◆ Prompt
Go through the lines below and retype each one exactly.

Items listed in a dataset
————

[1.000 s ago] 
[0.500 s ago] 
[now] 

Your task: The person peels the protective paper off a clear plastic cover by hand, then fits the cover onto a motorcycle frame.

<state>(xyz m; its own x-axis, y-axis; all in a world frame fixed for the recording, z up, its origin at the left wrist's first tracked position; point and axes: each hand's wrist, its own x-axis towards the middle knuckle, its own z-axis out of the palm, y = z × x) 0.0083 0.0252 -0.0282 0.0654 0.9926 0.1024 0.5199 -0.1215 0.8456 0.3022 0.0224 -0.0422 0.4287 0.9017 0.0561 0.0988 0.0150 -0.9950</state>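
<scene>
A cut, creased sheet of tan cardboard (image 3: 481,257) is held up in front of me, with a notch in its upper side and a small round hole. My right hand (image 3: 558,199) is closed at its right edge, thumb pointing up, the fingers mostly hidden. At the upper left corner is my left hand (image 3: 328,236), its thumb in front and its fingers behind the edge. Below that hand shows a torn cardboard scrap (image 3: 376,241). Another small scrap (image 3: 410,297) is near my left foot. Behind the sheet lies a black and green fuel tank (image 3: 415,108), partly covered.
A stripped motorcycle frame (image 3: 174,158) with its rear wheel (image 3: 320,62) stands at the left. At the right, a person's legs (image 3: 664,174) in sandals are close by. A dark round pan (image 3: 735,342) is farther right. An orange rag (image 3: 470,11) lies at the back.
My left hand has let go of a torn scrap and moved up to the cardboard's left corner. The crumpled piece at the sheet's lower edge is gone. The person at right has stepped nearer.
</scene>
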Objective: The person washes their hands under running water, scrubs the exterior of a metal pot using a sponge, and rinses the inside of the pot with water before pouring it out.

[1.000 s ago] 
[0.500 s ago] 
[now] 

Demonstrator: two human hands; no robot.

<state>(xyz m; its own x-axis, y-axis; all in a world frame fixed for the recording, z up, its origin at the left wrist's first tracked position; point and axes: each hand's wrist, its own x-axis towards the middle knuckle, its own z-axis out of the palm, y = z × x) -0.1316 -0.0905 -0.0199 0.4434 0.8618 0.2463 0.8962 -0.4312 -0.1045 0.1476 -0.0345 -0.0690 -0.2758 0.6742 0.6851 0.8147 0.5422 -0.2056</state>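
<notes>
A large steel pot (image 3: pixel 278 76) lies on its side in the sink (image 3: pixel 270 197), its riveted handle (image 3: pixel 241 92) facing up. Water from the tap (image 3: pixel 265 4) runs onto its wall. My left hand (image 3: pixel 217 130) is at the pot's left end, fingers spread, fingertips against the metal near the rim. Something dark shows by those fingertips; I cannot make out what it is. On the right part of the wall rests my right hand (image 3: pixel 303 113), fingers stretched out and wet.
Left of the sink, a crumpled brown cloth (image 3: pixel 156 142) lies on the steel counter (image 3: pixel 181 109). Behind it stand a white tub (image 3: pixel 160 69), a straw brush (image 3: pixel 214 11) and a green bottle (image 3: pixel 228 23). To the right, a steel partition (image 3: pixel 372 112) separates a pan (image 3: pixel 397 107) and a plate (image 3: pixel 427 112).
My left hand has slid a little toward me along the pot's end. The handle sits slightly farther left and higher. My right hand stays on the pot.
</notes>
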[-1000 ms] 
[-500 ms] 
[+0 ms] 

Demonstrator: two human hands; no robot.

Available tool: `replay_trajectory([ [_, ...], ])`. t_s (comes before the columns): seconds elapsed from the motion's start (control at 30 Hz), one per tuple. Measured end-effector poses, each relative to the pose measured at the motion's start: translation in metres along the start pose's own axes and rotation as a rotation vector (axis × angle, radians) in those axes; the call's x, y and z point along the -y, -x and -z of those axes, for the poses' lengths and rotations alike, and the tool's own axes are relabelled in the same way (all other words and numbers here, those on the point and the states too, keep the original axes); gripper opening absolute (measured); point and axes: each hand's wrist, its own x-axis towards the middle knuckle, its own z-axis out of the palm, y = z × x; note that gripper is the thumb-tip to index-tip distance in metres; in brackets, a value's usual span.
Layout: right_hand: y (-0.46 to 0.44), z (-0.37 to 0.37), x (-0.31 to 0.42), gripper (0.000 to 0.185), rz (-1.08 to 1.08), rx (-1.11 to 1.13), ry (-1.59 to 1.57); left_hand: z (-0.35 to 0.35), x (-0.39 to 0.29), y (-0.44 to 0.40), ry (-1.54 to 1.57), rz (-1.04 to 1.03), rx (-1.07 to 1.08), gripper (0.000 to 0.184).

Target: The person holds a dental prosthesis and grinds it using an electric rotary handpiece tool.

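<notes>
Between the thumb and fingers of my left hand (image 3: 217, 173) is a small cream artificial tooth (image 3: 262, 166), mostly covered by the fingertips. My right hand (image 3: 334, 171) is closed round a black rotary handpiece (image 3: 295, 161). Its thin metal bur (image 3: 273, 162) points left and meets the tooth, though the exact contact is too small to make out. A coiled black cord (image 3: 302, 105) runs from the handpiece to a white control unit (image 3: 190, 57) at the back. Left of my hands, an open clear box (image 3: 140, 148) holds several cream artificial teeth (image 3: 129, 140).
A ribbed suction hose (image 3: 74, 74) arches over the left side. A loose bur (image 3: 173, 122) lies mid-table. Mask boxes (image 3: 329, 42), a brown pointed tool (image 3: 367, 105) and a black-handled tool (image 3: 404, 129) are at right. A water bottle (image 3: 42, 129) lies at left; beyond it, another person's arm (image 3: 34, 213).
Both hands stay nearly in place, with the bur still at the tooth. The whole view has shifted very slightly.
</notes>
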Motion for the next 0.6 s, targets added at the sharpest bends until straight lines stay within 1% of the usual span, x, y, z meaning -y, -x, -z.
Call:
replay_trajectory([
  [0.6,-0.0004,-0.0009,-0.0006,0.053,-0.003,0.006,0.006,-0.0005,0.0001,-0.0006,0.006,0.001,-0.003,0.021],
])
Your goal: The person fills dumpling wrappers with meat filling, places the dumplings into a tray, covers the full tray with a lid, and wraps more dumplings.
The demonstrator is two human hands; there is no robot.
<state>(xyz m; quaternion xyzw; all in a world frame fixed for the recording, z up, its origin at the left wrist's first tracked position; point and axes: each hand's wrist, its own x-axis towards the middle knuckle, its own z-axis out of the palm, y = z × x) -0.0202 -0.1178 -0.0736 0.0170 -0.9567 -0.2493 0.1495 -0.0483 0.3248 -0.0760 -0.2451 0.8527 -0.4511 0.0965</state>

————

◆ Answer to this problem
[1.000 s ago] 
[0.500 s ago] 
[now] 

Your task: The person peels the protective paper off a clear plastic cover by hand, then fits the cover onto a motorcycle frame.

<state>(xyz m; its own x-axis, y-axis; all in a world frame fixed for the recording, z up, its origin at the left wrist's first tracked position; point and axes: each hand's wrist, its own x-axis towards the middle knuckle, its own z-axis out of the palm, y = z × x) 0.0083 0.0252 -0.0282 0.0654 0.9926 0.1024 0.5199 -0.1215 0.8456 0.3022 0.0224 -0.0422 0.4287 0.9017 0.0561 0.0988 0.0150 -0.9950</state>
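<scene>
A cut, creased sheet of tan cardboard (image 3: 481,257) is held up in front of me, with a notch in its upper side and a small round hole. My right hand (image 3: 558,199) is closed at its right edge, thumb pointing up, the fingers mostly hidden. At the upper left corner is my left hand (image 3: 328,236), its thumb in front and its fingers behind the edge. Below that hand shows a torn cardboard scrap (image 3: 376,241). Another small scrap (image 3: 410,297) is near my left foot. Behind the sheet lies a black and green fuel tank (image 3: 415,108), partly covered.
A stripped motorcycle frame (image 3: 174,158) with its rear wheel (image 3: 320,62) stands at the left. At the right, a person's legs (image 3: 664,174) in sandals are close by. A dark round pan (image 3: 735,342) is farther right. An orange rag (image 3: 470,11) lies at the back.
My left hand has let go of a torn scrap and moved up to the cardboard's left corner. The crumpled piece at the sheet's lower edge is gone. The person at right has stepped nearer.
</scene>
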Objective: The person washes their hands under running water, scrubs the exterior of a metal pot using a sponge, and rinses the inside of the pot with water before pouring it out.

[1.000 s ago] 
[0.500 s ago] 
[now] 

Demonstrator: two human hands; no robot.

<state>(xyz m; its own x-axis, y-axis; all in a world frame fixed for the recording, z up, its origin at the left wrist's first tracked position; point and axes: each hand's wrist, its own x-axis towards the middle knuckle, its own z-axis out of the palm, y = z × x) -0.1316 -0.0905 -0.0199 0.4434 0.8618 0.2463 0.8962 -0.4312 -0.1045 0.1476 -0.0345 -0.0690 -0.2758 0.6742 0.6851 0.8147 0.5422 -0.2056</state>
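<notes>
A large steel pot (image 3: pixel 278 76) lies on its side in the sink (image 3: pixel 270 197), its riveted handle (image 3: pixel 241 92) facing up. Water from the tap (image 3: pixel 265 4) runs onto its wall. My left hand (image 3: pixel 217 130) is at the pot's left end, fingers spread, fingertips against the metal near the rim. Something dark shows by those fingertips; I cannot make out what it is. On the right part of the wall rests my right hand (image 3: pixel 303 113), fingers stretched out and wet.
Left of the sink, a crumpled brown cloth (image 3: pixel 156 142) lies on the steel counter (image 3: pixel 181 109). Behind it stand a white tub (image 3: pixel 160 69), a straw brush (image 3: pixel 214 11) and a green bottle (image 3: pixel 228 23). To the right, a steel partition (image 3: pixel 372 112) separates a pan (image 3: pixel 397 107) and a plate (image 3: pixel 427 112).
My left hand has slid a little toward me along the pot's end. The handle sits slightly farther left and higher. My right hand stays on the pot.
</notes>
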[-1000 ms] 
[-500 ms] 
[+0 ms] 

Demonstrator: two human hands; no robot.

Available tool: `replay_trajectory([ [_, ...], ])`. t_s (comes before the columns): seconds elapsed from the motion's start (control at 30 Hz), one per tuple. Measured end-effector poses, each relative to the pose measured at the motion's start: translation in metres along the start pose's own axes and rotation as a rotation vector (axis × angle, radians) in those axes; the call's x, y and z point along the -y, -x and -z of those axes, for the poses' lengths and rotations alike, and the tool's own axes are relabelled in the same way (all other words and numbers here, those on the point and the states too, keep the original axes); gripper opening absolute (measured); point and axes: each hand's wrist, its own x-axis towards the middle knuckle, its own z-axis out of the palm, y = z × x; note that gripper is the thumb-tip to index-tip distance in metres; in brackets, a value's usual span.
Layout: right_hand: y (-0.46 to 0.44), z (-0.37 to 0.37), x (-0.31 to 0.42), gripper (0.000 to 0.185), rz (-1.08 to 1.08), rx (-1.11 to 1.13), ry (-1.59 to 1.57); left_hand: z (-0.35 to 0.35), x (-0.39 to 0.29), y (-0.44 to 0.40), ry (-1.54 to 1.57), rz (-1.04 to 1.03), rx (-1.07 to 1.08), gripper (0.000 to 0.184).

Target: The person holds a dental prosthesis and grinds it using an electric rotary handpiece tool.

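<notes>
Between the thumb and fingers of my left hand (image 3: 217, 173) is a small cream artificial tooth (image 3: 262, 166), mostly covered by the fingertips. My right hand (image 3: 334, 171) is closed round a black rotary handpiece (image 3: 295, 161). Its thin metal bur (image 3: 273, 162) points left and meets the tooth, though the exact contact is too small to make out. A coiled black cord (image 3: 302, 105) runs from the handpiece to a white control unit (image 3: 190, 57) at the back. Left of my hands, an open clear box (image 3: 140, 148) holds several cream artificial teeth (image 3: 129, 140).
A ribbed suction hose (image 3: 74, 74) arches over the left side. A loose bur (image 3: 173, 122) lies mid-table. Mask boxes (image 3: 329, 42), a brown pointed tool (image 3: 367, 105) and a black-handled tool (image 3: 404, 129) are at right. A water bottle (image 3: 42, 129) lies at left; beyond it, another person's arm (image 3: 34, 213).
Both hands stay nearly in place, with the bur still at the tooth. The whole view has shifted very slightly.
</notes>
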Motion for the next 0.6 s, targets added at the sharpest bends until straight lines stay within 1% of the usual span, x, y, z meaning -y, -x, -z.
Call:
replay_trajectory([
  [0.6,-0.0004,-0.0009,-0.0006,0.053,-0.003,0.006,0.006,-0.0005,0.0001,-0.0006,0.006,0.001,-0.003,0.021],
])
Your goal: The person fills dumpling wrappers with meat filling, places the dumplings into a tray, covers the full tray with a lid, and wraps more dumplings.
The demonstrator is two human hands; there is no robot.
<state>(xyz m; quaternion xyzw; all in a world frame fixed for the recording, z up, its origin at the left wrist's first tracked position; point and axes: each hand's wrist, its own x-axis towards the middle knuckle, its own z-axis out of the palm, y = z × x) -0.0202 -0.1178 -0.0736 0.0170 -0.9567 -0.2493 0.1495 -0.0483 0.3248 -0.0760 -0.2451 0.8527 -0.4511 0.0965</state>

This output is complete, so the exercise is closed.